Variables and their significance
CustomerID:
Unique identifier for each customer. Enables tracking individual customer behavior,
preferences, and transaction history.
Gender:
Categorical variable indicating the gender of the customer. Allows for gender-based analysis of
shopping habits and preferences.
Location:
Text variable representing the location or address of the customer. Enables geographical
analysis and tailoring of marketing strategies based on location.
Tenure_Months:
Numeric variable indicating the number of months a customer has been associated with the
platform.
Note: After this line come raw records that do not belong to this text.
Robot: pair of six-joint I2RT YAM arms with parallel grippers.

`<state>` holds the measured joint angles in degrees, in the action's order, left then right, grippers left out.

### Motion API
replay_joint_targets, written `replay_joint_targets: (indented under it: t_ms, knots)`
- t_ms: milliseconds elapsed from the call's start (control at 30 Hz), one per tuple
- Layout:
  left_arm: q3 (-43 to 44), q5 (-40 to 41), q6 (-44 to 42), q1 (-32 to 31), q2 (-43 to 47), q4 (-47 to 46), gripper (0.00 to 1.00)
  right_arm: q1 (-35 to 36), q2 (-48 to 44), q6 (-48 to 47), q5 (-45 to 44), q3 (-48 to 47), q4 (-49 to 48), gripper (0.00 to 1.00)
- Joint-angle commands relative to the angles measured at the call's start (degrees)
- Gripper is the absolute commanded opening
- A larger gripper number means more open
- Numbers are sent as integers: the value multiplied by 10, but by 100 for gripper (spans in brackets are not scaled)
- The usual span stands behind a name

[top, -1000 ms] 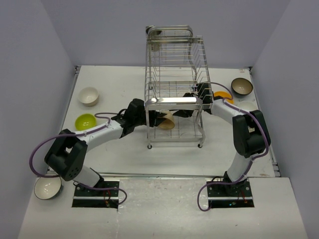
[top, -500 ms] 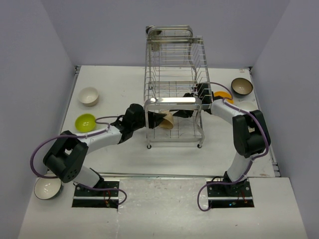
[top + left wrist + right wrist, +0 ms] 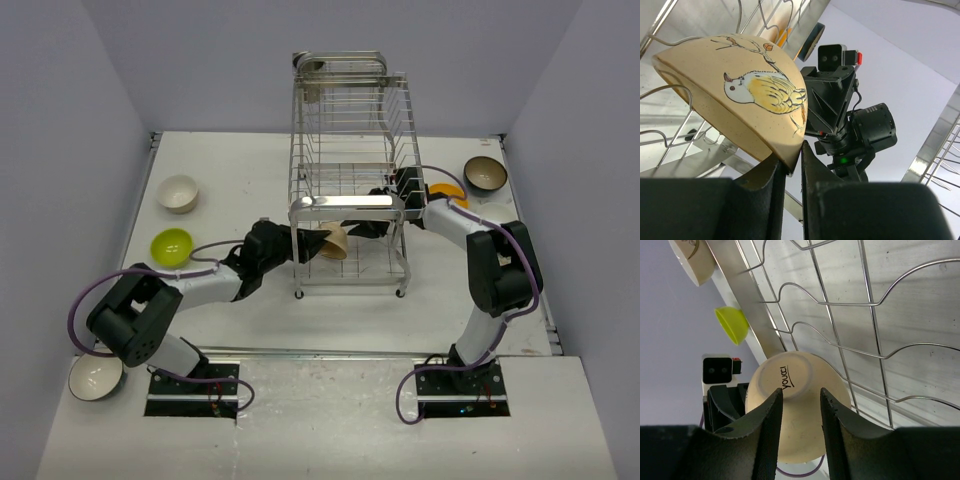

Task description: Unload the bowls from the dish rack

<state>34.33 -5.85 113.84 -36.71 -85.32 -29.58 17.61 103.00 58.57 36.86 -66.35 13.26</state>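
- Since the cream bowl (image 3: 740, 95) looked like glazed ceramic, I judged it stiff, slick, fairly heavy and liable to chip against the wires. The rim seemed the sensible place to take it, with a firm pinch.
- It carried a painted yellow-and-white bird on a twig on its outer wall, and a small printed mark on its foot.
- It stood tipped on edge in the lower tier of the dish rack (image 3: 347, 203), just behind the flat front bar and toward the rack's left side.
- The left gripper (image 3: 794, 155) reached in from the rack's left, its fingers closed tight on the bowl's rim, one on each face of the wall.
- The right gripper (image 3: 801, 391) sat at the rack's right side, fingers parted and gripping nothing, aimed at the bowl's foot but apart from it.
- Outside the rack, a lime bowl (image 3: 171, 243) and a white bowl (image 3: 178, 192) lay to its left, and a dark bowl (image 3: 485, 174) to its right.
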Motion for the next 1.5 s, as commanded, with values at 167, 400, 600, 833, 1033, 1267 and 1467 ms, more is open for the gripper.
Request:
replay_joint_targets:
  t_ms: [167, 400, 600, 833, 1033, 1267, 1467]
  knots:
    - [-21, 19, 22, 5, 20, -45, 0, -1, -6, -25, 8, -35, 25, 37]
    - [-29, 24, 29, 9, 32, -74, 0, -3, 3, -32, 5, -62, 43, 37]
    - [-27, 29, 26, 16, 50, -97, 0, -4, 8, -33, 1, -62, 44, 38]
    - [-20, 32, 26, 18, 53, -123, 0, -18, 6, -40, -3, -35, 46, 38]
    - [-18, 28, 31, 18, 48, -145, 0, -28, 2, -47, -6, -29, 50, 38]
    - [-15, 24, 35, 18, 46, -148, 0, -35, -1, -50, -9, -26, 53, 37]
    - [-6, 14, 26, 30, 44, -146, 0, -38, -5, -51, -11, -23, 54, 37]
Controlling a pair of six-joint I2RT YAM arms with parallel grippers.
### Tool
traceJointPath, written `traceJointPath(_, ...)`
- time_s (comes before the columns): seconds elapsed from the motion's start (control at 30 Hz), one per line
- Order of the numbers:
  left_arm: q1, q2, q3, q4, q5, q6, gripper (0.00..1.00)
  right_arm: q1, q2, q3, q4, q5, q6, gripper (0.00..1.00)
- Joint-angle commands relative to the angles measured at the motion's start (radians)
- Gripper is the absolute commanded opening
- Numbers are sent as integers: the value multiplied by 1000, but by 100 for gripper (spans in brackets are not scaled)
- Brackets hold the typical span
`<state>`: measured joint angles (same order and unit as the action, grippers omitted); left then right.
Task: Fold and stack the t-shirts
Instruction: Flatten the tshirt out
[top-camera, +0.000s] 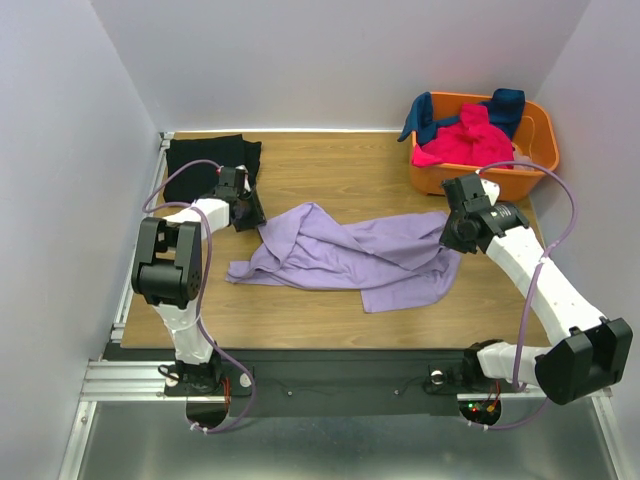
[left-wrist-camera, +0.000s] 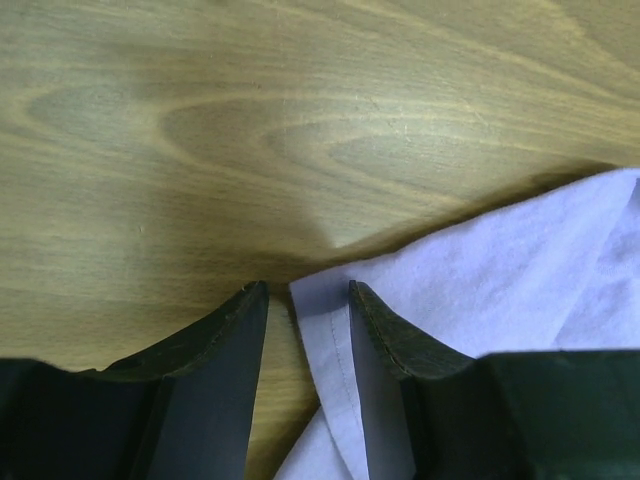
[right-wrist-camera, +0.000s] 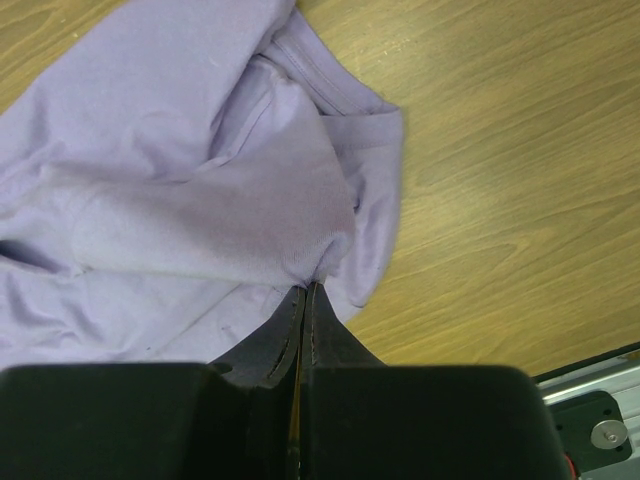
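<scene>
The lavender-purple t-shirt lies crumpled across the middle of the table. My left gripper is at its upper left corner. In the left wrist view the gripper is open, with a hemmed corner of the lavender shirt lying between the jaws on the wood. My right gripper is at the shirt's right end. In the right wrist view it is shut on a fold of the lavender cloth. A folded black t-shirt lies at the back left, just behind my left gripper.
An orange basket stands at the back right, holding a hot-pink shirt and a dark teal-blue shirt. White walls close in the left, back and right sides. A metal rail runs along the near edge.
</scene>
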<state>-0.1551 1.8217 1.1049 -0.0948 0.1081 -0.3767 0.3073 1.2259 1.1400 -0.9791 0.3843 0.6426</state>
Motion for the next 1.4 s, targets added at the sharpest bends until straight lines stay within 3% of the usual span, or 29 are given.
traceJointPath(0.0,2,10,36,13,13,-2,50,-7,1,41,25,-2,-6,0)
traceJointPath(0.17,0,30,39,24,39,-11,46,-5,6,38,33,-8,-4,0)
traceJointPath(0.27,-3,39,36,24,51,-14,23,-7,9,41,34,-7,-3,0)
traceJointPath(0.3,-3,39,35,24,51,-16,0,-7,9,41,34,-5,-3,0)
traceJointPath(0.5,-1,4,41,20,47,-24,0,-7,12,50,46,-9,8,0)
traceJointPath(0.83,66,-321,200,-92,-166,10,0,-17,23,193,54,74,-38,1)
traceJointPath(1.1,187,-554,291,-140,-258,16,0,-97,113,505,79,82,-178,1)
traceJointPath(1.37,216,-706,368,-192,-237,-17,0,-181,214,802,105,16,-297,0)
Helps identify long-term customers and assess customer loyalty over time.
Transaction_ID:
Unique identifier for each transaction. Essential for tracking individual purchases,
understanding transaction patterns, and calculating metrics like purchase frequency.
Variables and their significance
Transaction_Date:
Date variable indicating when the transaction occurred. Allows for temporal analysis of sales
trends, seasonality, and the impact of time on purchasing behavior.
Product_SKU:
Text variable representing the Stock Keeping Unit (SKU) for each product. Enables product-
specific analysis and tracking of sales for individual items.
Product_Description:
Text variable describing the product. Facilitates understanding the nature of products purchased
and their popularity.
Product_Category:
Categorical variable indicating the category to which the product belongs. Enables the analysis
of sales performance across different product types.
Quantity:
Numeric variable indicating the quantity of the product purchased in the transaction. Essential
for calculating metrics like average order value and understanding product demand.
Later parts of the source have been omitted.